Tutte per una e una per tutte
Le evoluzioni tecnologiche registrate nel campo della computer grafica, unite a qualche sano vecchio trucco del mestiere tramandato nei decenni, hanno permesso ad attori e ad attrice di tutte le latitudini di moltiplicarsi sullo schermo e di vestire più panni contemporaneamente. La lista, in tal senso, è piuttosto ricca di esperienze filmiche e in essa figurano tra gli altri, oltre all’Antonio Banderas di Two Much, al Nicolas Cage di Adaptation, al Jean-Claude Van Damme di Maximum Risk, all’Hugo Weaving della trilogia di Matrix e al Michael Keaton di Multiplicity, persino il Renato Pozzetto di È arrivato mio fratello. Miracoli della Settima Arte.
Nel caso dell’ultima fatica dietro la macchina da presa di Tommy Wirkola, nelle sale italiane dal 30 novembre distribuito da Koch Media dopo le precedenti apparizioni alle recenti edizioni dei Festival di Locarno (Piazza Grande) e Torino (Festa Mobile), il processo di moltiplicazione dell’interprete di turno arriva addirittura quota 7, per la precisione a 7 + 1 se si conta la personalità comune utilizzata dalle protagoniste per affrontare il mondo esterno. Ad affrontare questo autentico tour de force attoriale, che determina una crescita esponenziale dell’impegno sul set, troviamo la sempre più gettonata Noomi Rapace, che in Seven Sisters ha prestato corpo e voce a sette sorelle gemelle: sette personaggi con personalità, caratterizzazioni e sfumature molto distinte.
La performance dell’attrice scandinava è per quanto ci riguarda, a conti fatti, uno degli aspetti positivi, insieme alla regia di Wirkola, di un’operazione che presenta delle crepe nella scrittura. Queste appaiono soprattutto dalla seconda parte in poi della timeline, quando in essa si materializzano fragilità strutturali e sviluppi narrativi fin troppo facili e approssimativi rispetto al potenziale intrinseco e alle vere esigenze del racconto. Probabilmente senza il loro apporto l’operazione sarebbe andata incontro ad altre problematiche, perdendo quelle basi solide che le interpretazioni della Rapace e la messa in quadro di Wirkola hanno garantito al risultato finale. E pensare che la sceneggiatura originale concepita nel 2001 dallo sceneggiatore Max Botkin, entrata nella black list delle migliori non prodotte, prevedeva sette fratelli invece che sorelle. Per fortuna, quando il cineasta norvegese si è unito al progetto, ha deciso di traslare la storia al femminile e di contattare la connazionale per il ruolo. Da una parte l’attrice firma una serie di interpretazioni coinvolgenti e variegate, che ribadiscono la sua bravura, mettendone in risalto la fisicità e le sfumature caratteriali dettate dai disegni opposti dei personaggi a lei affidati. Dall’altra il cineasta norvegese dimostra ancora una volta il suo straordinario talento visivo, già ampiamente espresso ai tempi dell’ormai cult Dead Snow. E a godere di queste performance è in primis il film e con esso gli spettatori che lo andranno a vedere.

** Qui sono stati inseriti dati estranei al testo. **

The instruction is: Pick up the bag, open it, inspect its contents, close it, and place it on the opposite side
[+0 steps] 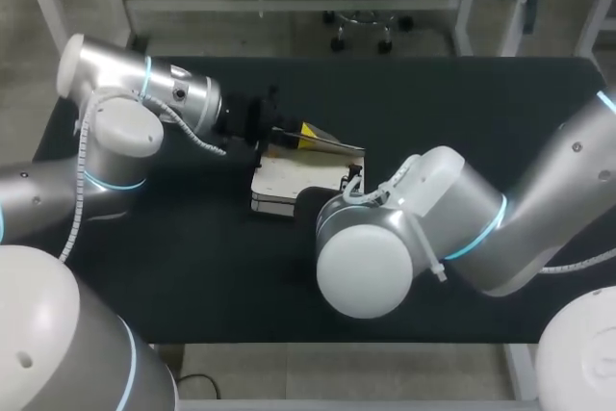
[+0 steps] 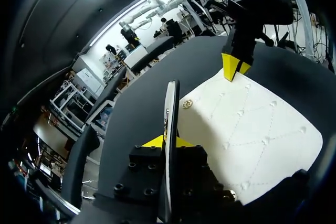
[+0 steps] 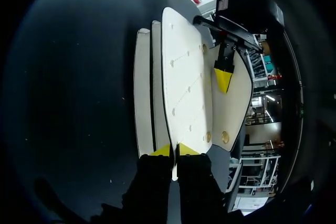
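Note:
A white quilted bag (image 1: 289,180) with gold snaps lies in the middle of the black table (image 1: 192,257). My left gripper (image 1: 289,134) is at its far edge, shut on the raised flap, which shows edge-on (image 2: 170,114) between its yellow tips (image 2: 167,141). My right gripper (image 3: 175,150) is shut on the edge of a white quilted panel (image 3: 184,77) of the bag, opposite the left one. In the head view the right arm's wrist (image 1: 366,238) hides most of that gripper. Each wrist view shows the other arm's yellow tips, the right gripper (image 2: 233,66) and the left gripper (image 3: 223,77), touching the bag.
The table's black top stretches to both sides of the bag, with its front edge (image 1: 337,342) near me. My right arm's elbow (image 1: 462,228) hangs over the table at the right, and my left arm (image 1: 125,113) over the left part.

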Robot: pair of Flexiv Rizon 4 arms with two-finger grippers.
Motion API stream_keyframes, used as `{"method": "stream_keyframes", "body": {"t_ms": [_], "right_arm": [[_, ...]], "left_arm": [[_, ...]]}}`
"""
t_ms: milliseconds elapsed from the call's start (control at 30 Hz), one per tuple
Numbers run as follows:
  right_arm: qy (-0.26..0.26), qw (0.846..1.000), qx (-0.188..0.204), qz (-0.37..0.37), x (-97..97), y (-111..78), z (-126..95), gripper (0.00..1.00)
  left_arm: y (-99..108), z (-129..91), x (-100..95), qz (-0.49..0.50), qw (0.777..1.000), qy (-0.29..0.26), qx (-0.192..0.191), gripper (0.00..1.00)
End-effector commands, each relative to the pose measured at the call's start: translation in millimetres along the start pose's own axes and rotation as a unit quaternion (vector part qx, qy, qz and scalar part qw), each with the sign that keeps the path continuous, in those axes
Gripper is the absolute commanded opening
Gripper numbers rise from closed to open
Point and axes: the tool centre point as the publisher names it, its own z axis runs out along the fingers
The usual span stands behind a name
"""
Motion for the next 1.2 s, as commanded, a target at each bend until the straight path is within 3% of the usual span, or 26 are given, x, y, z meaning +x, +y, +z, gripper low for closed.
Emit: {"method": "stream_keyframes", "body": {"t_ms": [33,367,700,733,767,800,900,933,1033,1200], "right_arm": [[-0.058,0.994,-0.087,0.000,4.9,-3.9,2,0.00],[-0.058,0.994,-0.087,0.000,4.9,-3.9,2,0.00],[-0.058,0.994,-0.087,0.000,4.9,-3.9,2,0.00],[-0.058,0.994,-0.087,0.000,4.9,-3.9,2,0.00],[-0.058,0.994,-0.087,0.000,4.9,-3.9,2,0.00],[-0.058,0.994,-0.087,0.000,4.9,-3.9,2,0.00],[-0.058,0.994,-0.087,0.000,4.9,-3.9,2,0.00],[-0.058,0.994,-0.087,0.000,4.9,-3.9,2,0.00],[-0.058,0.994,-0.087,0.000,4.9,-3.9,2,0.00],[-0.058,0.994,-0.087,0.000,4.9,-3.9,2,0.00]], "left_arm": [[-9,-4,9.7,0.018,1.000,-0.017,-0.005,0.00],[-8,-6,26.0,0.079,0.996,-0.046,-0.020,0.00],[-7,-5,33.2,0.075,0.995,-0.067,-0.009,0.00],[-8,-5,32.7,0.072,0.995,-0.070,-0.010,0.06],[-8,-6,31.5,0.070,0.995,-0.071,-0.009,0.29],[-9,-7,30.4,0.068,0.995,-0.072,-0.009,0.40],[-12,-10,26.8,0.063,0.995,-0.074,-0.008,0.53],[-13,-11,25.7,0.061,0.995,-0.073,-0.008,0.63],[-17,-15,22.2,0.056,0.995,-0.078,-0.001,0.64],[-18,-18,20.0,0.056,0.995,-0.083,-0.004,0.57]]}}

Siamo in un futuro tetro e dispotico. L’aumento incontrollato della natalità ha costretto i governi a mettere in atto una drastica politica del figlio unico, decisa dal Bureau per il controllo delle nascite, diretto dalla dottoressa Cayman. Politica che impone l’ibernazione dei figli in eccesso. Una donna muore durante il parto di sette gemelle, e per salvarle tutte il nonno le nasconde chiamandole Lunedì, Martedì, Mercoledì, Giovedì, Venerdì, Sabato e Domenica. Ognuna potrà uscire di casa solo nel giorno della settimana corrispondente al proprio nome con l’identità di Karen Settman e il divieto assoluto di rivelare il segreto di famiglia. Nascoste per sei giorni a settimana, le sette sorelle sono libere di essere loro stesse solo nella prigione dell’appartamento in cui vivono. Tutto procede fino a che, un giorno, Lunedì non fa più ritorno a casa…
La battaglia quotidiana per sopravvivere darà vita a un fanta-action dalle venature mistery, dove la confezione e una manciata di sequenze cinetiche di grande efficacia (vedi la prima irruzione degli agenti del Bureau nell’appartamento, la sparatoria con il cecchino a casa di Jerry e il pirotecnico epilogo nel comando generale del C.A.B.), coprono in parte le mancanze e i limiti della scrittura. Quest’ultimi lasciano l’amaro in bocca, perché la storia, l’ambientazione e le potenziali implicazioni socio-politiche (inespresse), potevano stratificare e rinforzare lo script. Peccato.